Я снова взглянул на дядину фотографию и поразился вдруг пришедшей мне в голову, довольно странной мысли – а почему, собственно, все мы так боимся Гольданцева? Может, он рвется любой ценой получить нейтрализатор только потому, что не представляет себе его сути? А вот, когда узнает и поймет…

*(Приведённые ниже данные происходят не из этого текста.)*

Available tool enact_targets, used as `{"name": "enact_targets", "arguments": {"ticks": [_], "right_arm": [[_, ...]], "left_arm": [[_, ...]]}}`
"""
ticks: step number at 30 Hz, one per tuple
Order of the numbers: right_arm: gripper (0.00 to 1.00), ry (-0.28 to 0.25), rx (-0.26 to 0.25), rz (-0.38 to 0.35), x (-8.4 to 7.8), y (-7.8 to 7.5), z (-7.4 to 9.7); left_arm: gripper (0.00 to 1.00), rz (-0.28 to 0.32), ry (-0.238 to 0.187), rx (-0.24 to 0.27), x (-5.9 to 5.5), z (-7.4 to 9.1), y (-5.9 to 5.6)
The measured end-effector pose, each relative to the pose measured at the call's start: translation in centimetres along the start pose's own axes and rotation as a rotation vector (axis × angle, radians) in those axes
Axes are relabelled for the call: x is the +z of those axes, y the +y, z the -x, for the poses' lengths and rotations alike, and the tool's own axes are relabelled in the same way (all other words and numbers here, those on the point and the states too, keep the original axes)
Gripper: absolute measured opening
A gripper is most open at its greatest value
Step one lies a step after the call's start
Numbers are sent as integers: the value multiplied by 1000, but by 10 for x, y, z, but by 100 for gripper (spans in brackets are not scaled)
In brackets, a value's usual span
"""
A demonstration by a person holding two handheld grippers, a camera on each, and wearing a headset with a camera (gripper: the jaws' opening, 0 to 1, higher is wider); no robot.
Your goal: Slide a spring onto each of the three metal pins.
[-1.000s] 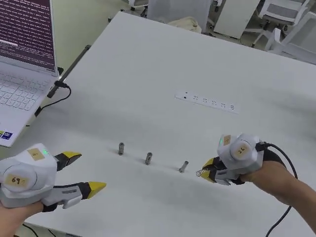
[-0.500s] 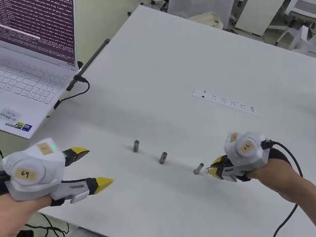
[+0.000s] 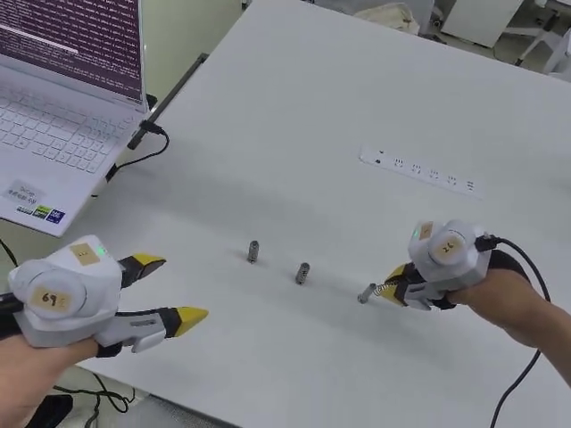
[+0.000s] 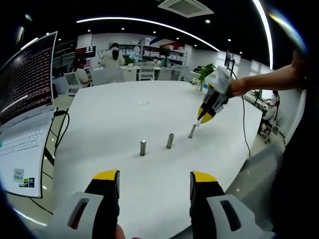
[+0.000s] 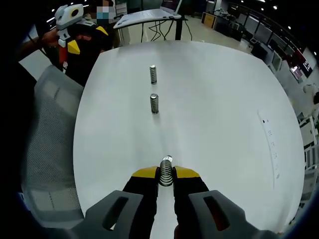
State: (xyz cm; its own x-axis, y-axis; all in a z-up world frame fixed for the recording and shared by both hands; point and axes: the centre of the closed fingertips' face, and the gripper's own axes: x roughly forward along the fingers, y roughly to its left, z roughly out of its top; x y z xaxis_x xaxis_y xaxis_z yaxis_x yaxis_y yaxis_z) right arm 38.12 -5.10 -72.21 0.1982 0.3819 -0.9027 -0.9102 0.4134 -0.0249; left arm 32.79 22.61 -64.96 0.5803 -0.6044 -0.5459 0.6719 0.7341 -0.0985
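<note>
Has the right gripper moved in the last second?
Yes. The right gripper has closed in on the nearest pin, bringing its spring up to it.

White surface point(image 3: 294, 125), smooth, matt with faint sheen. Three pins point(image 3: 302, 273) are grey bare metal, dull shine, ribbed-looking. The spring point(image 5: 165, 167) in the right tool point(image 5: 166, 174) is bright metal wire. The left tool point(image 3: 169, 288) has a white matt plastic shell and glossy yellow tips, right tool likewise. White plastic power strip point(image 3: 419, 171). Silver matt laptop point(image 3: 53, 143), possibly metal casing.
</note>
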Motion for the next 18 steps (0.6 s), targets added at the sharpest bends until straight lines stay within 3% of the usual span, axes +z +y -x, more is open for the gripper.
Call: {"name": "enact_targets", "arguments": {"ticks": [18], "right_arm": [[9,7,18,28,11,-4,-6]], "left_arm": [[52,-6,4,-11,4,-5,-1]]}}
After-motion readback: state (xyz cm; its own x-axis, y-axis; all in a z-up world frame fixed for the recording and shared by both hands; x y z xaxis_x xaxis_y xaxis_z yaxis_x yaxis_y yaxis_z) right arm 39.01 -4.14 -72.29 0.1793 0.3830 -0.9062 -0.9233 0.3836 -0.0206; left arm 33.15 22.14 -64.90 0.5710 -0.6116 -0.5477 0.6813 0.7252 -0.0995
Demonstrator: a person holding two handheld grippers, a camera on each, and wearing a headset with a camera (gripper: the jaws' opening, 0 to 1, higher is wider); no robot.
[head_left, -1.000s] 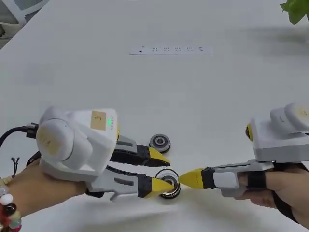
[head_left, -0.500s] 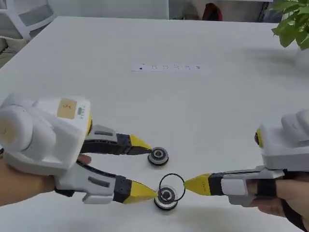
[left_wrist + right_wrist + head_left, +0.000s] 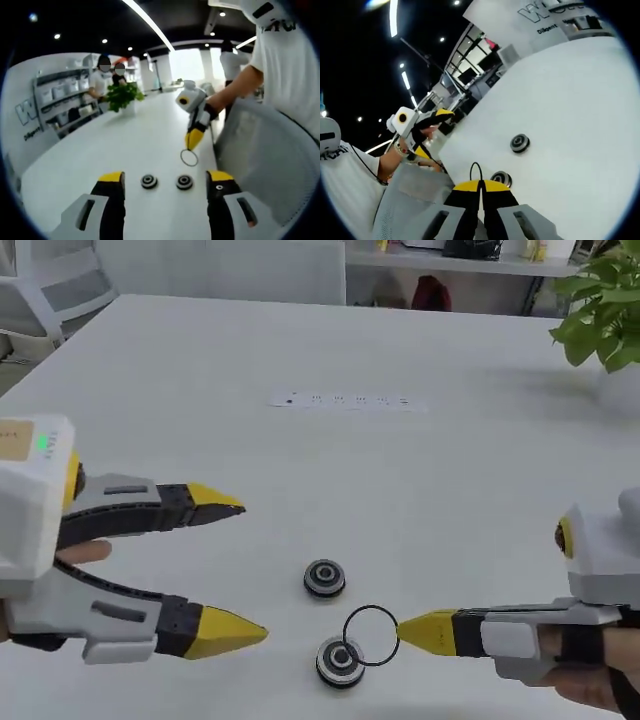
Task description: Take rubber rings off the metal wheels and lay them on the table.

Воображение тут же нарисовало пасторальную картинку: я объясняю, что нейтрализовать разрушающее действие Абсолютного эликсира можно только через убийство какого-нибудь, ни в чем не повинного бедолаги, и Гольданцев, с рыданиями, отказывается от своих замыслов по созданию нового человечества. Ха! Нет, этот не откажется! Достаточно вспомнить его лицо. «На пороге дела всей своей жизни я ни перед чем не остановлюсь». И он, пожалуй не остановится, пока не проверит и не перепроверит. Ему ни в коем случае нельзя ничего говорить. А то, ещё чего доброго, опрыскает меня исподтишка Абсолютным эликсиром и, ради сохранения жизни, заставит кого-нибудь убить. Вот ужас-то будет! Я ведь не смогу, лучше умру, как дядя. И тогда он найдет другого дурака…
Эх, прав был Лешка! Поговорить бы с ним сейчас, признать свою вину, покаяться. Глядишь, вместе бы и додумались до чего-нибудь дельного.
Я достал мобильный и нажал кнопку быстрого вызова.
«К сожалению, вызов не может быть установлен…», – сообщил сонный женский голос.
Черт, опять деньги кончились! Что ж, позвоню Лехе вечером. А если он не захочет говорить… Нет, он захочет! Я его знаю – Лешка отходчивый. Добрый и отходчивый, даже когда такие гады, как я, плюют в душу.